Jigasi Transcription with Vosk - repeated lines

Hey everybody,

After some headaches (you might’ve seen my other posts), I finally have SIP and Transcription up and working. I was initially going to go ahead with Google Speech to Text but I saw the Vosk integration and wanted to try it out.

Good news, it’s working!

Bad news, I have repeated lines in the transcripts, here is an example:

Transcript of conference held at Jan 25, 2021 in room roomname@conference.meet.domain.com
Initial people present at 9:08:30 PM:

Transcript, started at 9:08:30 PM:
________________________________________________________________________________
<9:08:30 PM> User: joined the conference
<9:08:34 PM> User: testing 
<9:08:34 PM> User: testing testing 
<9:08:38 PM> User: hello 
<9:08:39 PM> User: hello this is 
<9:08:39 PM> User: hello this is user
<9:08:45 PM> User: why are you 
<9:08:45 PM> User: why are you doubling my 
<9:08:46 PM> User: why are you doubling my speech 
<9:08:51 PM> User left the conference
________________________________________________________________________________


End of transcript at Jan 25, 2021 9:08:53 PM

Any thoughts here?

You see this only in the txt dump of the transcripts on jigasi machine, right?
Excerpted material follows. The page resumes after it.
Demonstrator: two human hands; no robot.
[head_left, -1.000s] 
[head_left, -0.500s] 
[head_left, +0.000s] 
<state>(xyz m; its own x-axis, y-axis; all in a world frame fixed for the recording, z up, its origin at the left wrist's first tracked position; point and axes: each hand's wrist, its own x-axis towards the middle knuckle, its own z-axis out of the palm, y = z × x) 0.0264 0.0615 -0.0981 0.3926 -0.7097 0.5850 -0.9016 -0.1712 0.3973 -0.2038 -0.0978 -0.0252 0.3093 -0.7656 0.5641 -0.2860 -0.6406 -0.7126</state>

In the txt dump as well as the closed captions in the meeting

If you see the duplication in the UI, I suspect vosk is not sending the info that transcription is the final version.

so this is a vosk problem? Any idea how “final version” works?

This is basically like editions of precious returned transcriptions and the final one is marked as such.
I have never ran vosk, so I don’t have any experience woth it …

does jigasi send anything to tell the server that the end-of-file and wants the return transcript? Or does it just send a constant stream of audio?

See here in post #3

if you continuously stream audio from the client, the only question you should care about is if you received an interim or final transcribe, and is it empty or not. In general, if you see a result key in the response payload, it means you received a final transcribe (which might be treated as a logical pause). That’s basically it. The server can’t predict if a client is going to send more chunks for transcribing. So if your connection is still open, the response payload is a single truth.

It sends audio, its the transcribing service decides that it has done with trying some phrase.

Na be the vosk implementation is not handling it correctly you can look at the code or ask the developer that contributed whether he is willing to take a look. This implementation is contributed and we/jitsi team do not use it at the moment.
What I’m sure that the google one is working correctly and displaying captions in UI correctly.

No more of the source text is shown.